Gov. Larry Hogan: Biden won
Gov. Larry Hogan of Maryland asked Republican lawmakers and governors to acknowledge Biden's victory.
"More and more people, very close supporters and friends of the President are all giving him that advice. He is just not listening," Hogan said on CNN.
"It was a pretty overwhelming victory [for Joe Biden] at this point," he added.
Liz Cheney: The time has come to concede
"America is governed by the rule of law," Cheney, the chair of the House Republican Conference, said in a statement. "The President and his lawyers have made claims of criminality and widespread fraud, which they allege could impact election results. If they have genuine evidence of this, they are obligated to present it immediately in court and to the American people."

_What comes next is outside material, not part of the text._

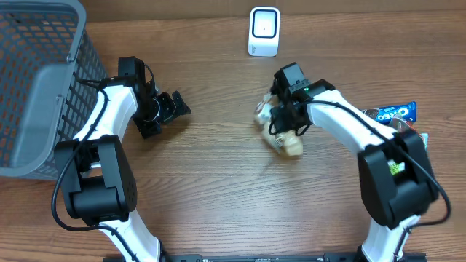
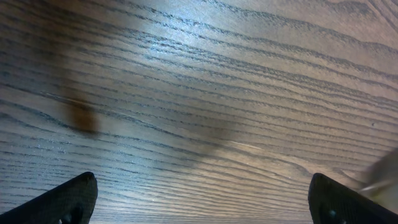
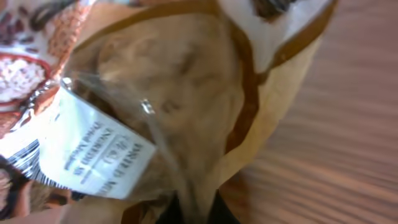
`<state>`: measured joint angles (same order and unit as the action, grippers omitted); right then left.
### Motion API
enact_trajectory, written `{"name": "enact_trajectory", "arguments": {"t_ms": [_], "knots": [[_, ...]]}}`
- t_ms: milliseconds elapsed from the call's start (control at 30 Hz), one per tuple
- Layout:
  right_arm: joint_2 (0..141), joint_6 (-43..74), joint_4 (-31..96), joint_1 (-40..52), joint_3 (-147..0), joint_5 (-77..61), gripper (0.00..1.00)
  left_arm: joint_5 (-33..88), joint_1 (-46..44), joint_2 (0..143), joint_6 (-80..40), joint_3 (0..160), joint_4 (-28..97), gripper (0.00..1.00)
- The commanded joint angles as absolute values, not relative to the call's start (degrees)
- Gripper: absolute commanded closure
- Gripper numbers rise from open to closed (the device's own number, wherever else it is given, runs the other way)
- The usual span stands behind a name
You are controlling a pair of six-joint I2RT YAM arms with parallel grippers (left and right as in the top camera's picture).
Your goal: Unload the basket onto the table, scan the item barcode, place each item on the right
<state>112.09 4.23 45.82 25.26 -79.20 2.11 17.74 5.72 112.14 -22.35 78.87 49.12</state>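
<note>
1. Item: a crinkled clear-and-tan snack pack [image 1: 291, 145] sits just to the 3 o'clock side of the table's [image 1: 218, 189] centre. In the right wrist view the pack [image 3: 174, 93] fills the frame; a white printed label [image 3: 93, 155] lies at its 8 o'clock, and dark bars that may be the barcode [image 3: 25, 163] show at the 9 o'clock edge.
2. Right gripper [image 1: 285, 120]: clenched on the pack's film, with a fold of wrapper pinched between the dark fingers [image 3: 217, 214] at 6 o'clock in the wrist view. I cannot tell whether the pack is clear of the wood.
3. Scanner: the white unit [image 1: 263, 31] stands at 11 o'clock from the pack, well apart from it, near the far edge.
4. Left gripper [image 1: 171, 108]: released, jaws spread wide over bare wood and holding nothing, at 9 o'clock from the pack.
5. Surroundings: a grey mesh basket [image 1: 44, 73] stands at the 9 to 10 o'clock edge of the table, and a blue Oreo pack [image 1: 397, 113] lies at 3 o'clock beyond the right arm.
6. Step in hand, as I judge it: the grasp is made and presenting the pack to the scanner is not yet done.
7. Next move, as I judge it: I would carry the pack toward 11 o'clock and turn the wrist so the barred patch faces the scanner window. The thin film may slip or crumple over the bars, so a slow, flat presentation seems wise.
</note>
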Motion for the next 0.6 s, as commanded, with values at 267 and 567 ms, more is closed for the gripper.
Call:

"If the President cannot prove these claims or demonstrate that they would change the election result, he should fulfill his oath to preserve, protect and defend the Constitution of the United States by respecting the sanctity of our electoral process," she added.
Mike Pence: Four more years
Vice President Mike Pence said the administration plans to remain in place for another full term.
Supporters on Friday began chanting "four more years" at Pence, who was delivering a speech to conservative nonprofit Council for National Policy.
"That's the plan," Pence replied to the event attendees.